--- WHAT IS EXPECTED ---
Below are some records; output exactly the lines from the line with "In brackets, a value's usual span" to the line with "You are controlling", both ends kept, and nothing more.

--- DATASET RECORDS ---
━━━
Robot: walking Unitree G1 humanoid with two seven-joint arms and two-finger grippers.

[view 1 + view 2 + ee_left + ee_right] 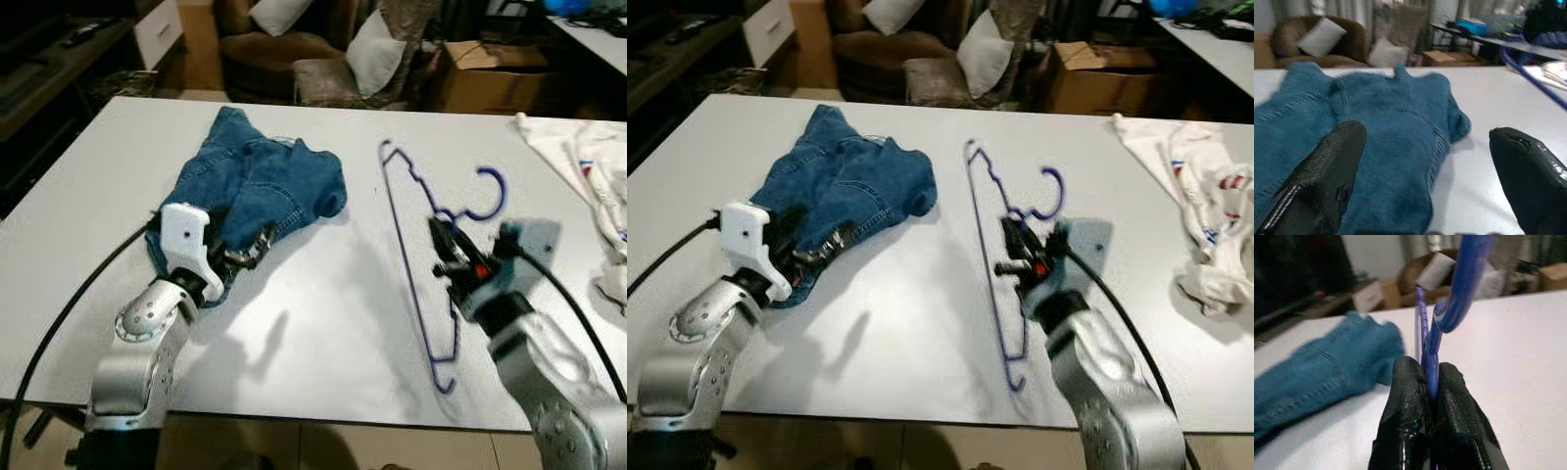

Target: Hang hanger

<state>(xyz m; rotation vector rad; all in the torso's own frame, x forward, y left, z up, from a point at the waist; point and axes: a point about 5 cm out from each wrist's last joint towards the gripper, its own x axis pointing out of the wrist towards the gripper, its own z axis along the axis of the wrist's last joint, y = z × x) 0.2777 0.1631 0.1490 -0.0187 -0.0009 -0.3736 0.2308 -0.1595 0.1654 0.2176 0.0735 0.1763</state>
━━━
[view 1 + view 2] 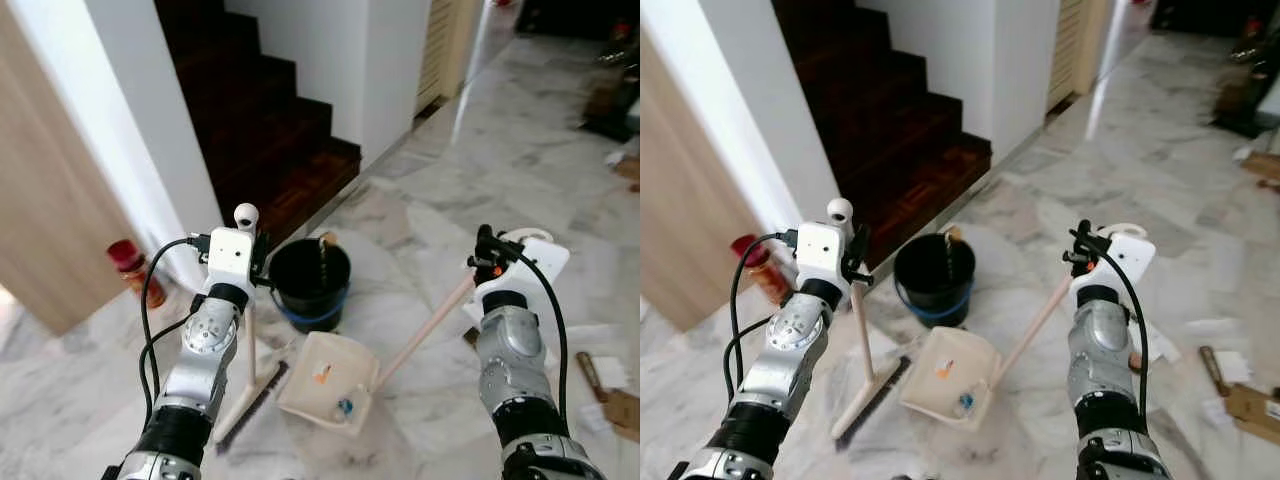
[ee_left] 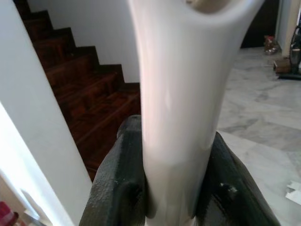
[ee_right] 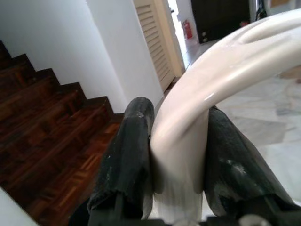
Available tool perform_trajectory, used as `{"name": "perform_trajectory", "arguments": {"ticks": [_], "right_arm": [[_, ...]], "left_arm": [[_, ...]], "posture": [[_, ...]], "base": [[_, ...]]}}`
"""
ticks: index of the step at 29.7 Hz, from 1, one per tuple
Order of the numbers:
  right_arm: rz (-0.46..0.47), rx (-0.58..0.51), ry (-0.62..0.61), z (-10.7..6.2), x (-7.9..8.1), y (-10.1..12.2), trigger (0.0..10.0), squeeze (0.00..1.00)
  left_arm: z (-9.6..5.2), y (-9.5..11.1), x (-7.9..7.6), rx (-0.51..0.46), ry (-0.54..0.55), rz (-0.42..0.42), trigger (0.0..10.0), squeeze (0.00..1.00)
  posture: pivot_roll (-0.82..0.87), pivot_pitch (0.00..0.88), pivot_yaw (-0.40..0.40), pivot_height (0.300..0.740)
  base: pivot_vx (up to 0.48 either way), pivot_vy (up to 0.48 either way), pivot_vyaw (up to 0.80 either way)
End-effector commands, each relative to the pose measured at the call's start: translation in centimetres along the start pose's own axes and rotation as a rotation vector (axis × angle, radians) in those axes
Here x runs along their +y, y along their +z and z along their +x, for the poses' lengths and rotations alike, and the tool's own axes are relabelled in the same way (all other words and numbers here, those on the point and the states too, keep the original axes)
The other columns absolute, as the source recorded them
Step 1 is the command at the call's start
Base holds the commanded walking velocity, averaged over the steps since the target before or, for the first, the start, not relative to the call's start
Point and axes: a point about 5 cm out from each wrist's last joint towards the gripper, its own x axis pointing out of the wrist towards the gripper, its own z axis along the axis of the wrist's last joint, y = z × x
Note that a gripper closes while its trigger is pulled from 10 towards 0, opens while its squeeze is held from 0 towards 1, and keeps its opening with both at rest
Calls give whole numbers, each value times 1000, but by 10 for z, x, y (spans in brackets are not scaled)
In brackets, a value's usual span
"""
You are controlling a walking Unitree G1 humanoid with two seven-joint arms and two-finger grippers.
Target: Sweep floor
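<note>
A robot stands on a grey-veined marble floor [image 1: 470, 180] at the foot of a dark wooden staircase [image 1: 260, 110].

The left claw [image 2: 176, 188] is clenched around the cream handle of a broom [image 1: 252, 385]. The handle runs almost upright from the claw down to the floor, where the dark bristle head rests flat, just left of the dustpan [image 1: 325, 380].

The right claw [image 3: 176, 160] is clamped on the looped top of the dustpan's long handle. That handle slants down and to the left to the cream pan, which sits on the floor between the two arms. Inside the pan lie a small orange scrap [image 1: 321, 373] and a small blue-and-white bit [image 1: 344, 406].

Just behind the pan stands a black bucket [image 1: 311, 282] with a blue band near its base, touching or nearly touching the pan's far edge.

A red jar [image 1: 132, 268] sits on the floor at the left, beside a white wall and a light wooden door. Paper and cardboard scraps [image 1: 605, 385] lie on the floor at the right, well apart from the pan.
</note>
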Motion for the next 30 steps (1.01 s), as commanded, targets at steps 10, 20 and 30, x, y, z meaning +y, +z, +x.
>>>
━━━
--- RESPONSE AREA ---
In brackets, a value's usual span
"""
You are controlling a walking Unitree G1 humanoid with two seven-joint arms and two-finger grippers.

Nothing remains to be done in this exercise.